Things intrude. We are naturally involved with things. Even thoughts. Things ourselves, we prefer this shape to that shape, this size to that size, this color to that colour, and this spelling to that spelling. We grow up to recognize bad things from safe things, and safer things from badder things. We become selective. We hate. We love. We like. We dislike. We get addicted. We get attached. We do not care. We are naturally human. And we are stirred by what we feel, what we think, what we see, touch, taste, smell, hear. Well, obviously. But what is difficult for us to accept is that someone else may like or even love the things that we don't, in particular when it comes to values. A tribe who eats their elders as a matter of course, let alone abandons them as a matter of tradition, is an anathema to us. And all that we have innately registered as that which we ourselves are, in feeling, thought, sensibility, acceptable standards and value is very difficult now for us to bend or to move too far away from, for fear, as Tevye put it, that we shall break.

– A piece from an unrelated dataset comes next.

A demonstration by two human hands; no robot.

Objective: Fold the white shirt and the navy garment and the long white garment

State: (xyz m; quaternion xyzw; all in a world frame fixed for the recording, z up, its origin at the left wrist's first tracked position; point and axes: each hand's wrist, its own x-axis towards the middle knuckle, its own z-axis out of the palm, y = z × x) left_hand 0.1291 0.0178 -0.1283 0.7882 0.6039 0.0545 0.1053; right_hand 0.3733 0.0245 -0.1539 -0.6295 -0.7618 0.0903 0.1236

I really do not like seeing the word 'lamb' in a restaurant; I've cuddled some up in the crook of my arms. So too for a piglet, and a calf, and a chicken. Why not eat a pony, a puppy, or a kitten? And how about a... Where do we draw the line? Naturally, we draw lines. Some people never buy a Dodge. Some people would not thank you for a... We have preferences. It is the degree of our inability to overcome a standard of practiced belief that determines how easily integrative we are. As the saying goes: One can tell the measure of a man by what gets his goat. So some of us prefer not to eat meat, but if you serve it we shall eat, and be grateful for the present. But what if you like to serve boiled orphans? Then we must make a choice and draw a line, and create conditions around such a practice that curtails, contains and if necessary cauterizes the thing that would harm others. Sophistication has it that we do not harm others, that we do not kill, harm creatures, and so on down the slippery slope of contentions until we do not even pull out the carrot. Where does one the draw the line? When do we allow everything just to be, in the spaces between silence, as a participant? Now, is this a 'modest proposal', or does one need a Swiftian kick? Hm? Shush now. Shush. Who do you think you are?